Assignment: Among the lines below, keep only those from the one containing "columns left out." through the one containing "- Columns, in", and reproduce them exactly.

***** Given information *****

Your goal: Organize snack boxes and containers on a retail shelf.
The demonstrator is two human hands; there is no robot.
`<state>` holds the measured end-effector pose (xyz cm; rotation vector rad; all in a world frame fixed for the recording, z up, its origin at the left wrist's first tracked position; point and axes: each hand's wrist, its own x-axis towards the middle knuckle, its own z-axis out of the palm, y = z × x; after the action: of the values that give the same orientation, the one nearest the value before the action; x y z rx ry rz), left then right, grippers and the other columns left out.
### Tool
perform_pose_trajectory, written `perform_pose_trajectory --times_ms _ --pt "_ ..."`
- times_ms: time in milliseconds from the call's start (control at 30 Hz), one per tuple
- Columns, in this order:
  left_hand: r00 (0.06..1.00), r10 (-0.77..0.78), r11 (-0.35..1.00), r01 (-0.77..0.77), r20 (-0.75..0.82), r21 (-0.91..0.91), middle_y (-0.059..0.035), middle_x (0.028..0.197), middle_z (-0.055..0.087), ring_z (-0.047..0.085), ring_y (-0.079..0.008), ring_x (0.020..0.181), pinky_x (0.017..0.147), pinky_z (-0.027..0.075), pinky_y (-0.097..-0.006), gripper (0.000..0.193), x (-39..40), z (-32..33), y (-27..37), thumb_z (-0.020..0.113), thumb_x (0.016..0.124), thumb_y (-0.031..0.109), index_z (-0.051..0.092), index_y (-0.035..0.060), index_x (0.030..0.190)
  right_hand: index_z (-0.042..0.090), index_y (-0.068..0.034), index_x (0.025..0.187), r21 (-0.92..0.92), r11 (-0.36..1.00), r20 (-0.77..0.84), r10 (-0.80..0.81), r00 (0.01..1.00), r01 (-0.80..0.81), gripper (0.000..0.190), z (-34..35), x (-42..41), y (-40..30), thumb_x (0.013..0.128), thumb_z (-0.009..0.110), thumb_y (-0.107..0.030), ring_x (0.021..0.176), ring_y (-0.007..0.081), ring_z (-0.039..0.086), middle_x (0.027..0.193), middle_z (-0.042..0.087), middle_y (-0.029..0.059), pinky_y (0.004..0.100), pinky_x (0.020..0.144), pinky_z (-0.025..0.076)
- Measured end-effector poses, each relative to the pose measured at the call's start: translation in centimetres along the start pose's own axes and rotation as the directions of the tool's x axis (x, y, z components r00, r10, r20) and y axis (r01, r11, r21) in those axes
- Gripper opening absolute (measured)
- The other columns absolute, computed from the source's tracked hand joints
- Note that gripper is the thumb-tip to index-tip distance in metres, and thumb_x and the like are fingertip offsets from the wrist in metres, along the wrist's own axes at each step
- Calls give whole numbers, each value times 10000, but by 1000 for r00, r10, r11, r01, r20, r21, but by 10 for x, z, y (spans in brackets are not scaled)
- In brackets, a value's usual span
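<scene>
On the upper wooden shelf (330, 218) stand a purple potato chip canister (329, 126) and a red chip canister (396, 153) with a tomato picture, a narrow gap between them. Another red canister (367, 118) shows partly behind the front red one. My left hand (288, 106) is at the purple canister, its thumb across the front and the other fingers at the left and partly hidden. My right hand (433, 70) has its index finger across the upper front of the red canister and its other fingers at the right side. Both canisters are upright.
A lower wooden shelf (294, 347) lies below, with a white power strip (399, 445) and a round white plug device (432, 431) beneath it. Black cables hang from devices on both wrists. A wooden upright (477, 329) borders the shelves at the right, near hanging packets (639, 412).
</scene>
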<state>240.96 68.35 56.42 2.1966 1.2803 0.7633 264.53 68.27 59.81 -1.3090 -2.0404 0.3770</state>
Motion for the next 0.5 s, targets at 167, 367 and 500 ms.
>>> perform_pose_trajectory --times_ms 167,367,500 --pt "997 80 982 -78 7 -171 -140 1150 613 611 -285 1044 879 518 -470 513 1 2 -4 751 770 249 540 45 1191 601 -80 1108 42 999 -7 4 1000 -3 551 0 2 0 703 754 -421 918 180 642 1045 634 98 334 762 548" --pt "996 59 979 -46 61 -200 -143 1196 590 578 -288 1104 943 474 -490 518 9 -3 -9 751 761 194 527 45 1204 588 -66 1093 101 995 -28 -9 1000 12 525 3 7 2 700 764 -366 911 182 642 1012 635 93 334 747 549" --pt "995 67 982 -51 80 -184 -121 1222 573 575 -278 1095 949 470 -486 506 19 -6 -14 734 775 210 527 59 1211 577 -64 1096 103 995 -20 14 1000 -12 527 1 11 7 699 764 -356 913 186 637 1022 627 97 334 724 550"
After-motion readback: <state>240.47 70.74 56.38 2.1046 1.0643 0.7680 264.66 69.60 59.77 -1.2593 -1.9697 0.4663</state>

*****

Written response:
`<state>` holds the measured end-effector pose (xyz cm; rotation vector rad; all in a world frame fixed for the recording, z up, its origin at the left wrist's first tracked position; point and axes: each hand's wrist, its own x-axis towards the middle knuckle, its own z-axis out of the palm, y = z × x; after the action: of the values that give the same orientation, the one nearest the value before the action; x y z rx ry rz), left then right, grippers and the other columns left out.
### Tool
perform_pose_trajectory, written `perform_pose_trajectory --times_ms _ --pt "_ ..."`
- times_ms: time in milliseconds from the call's start (control at 30 Hz), one per tuple
- Columns, in this order:

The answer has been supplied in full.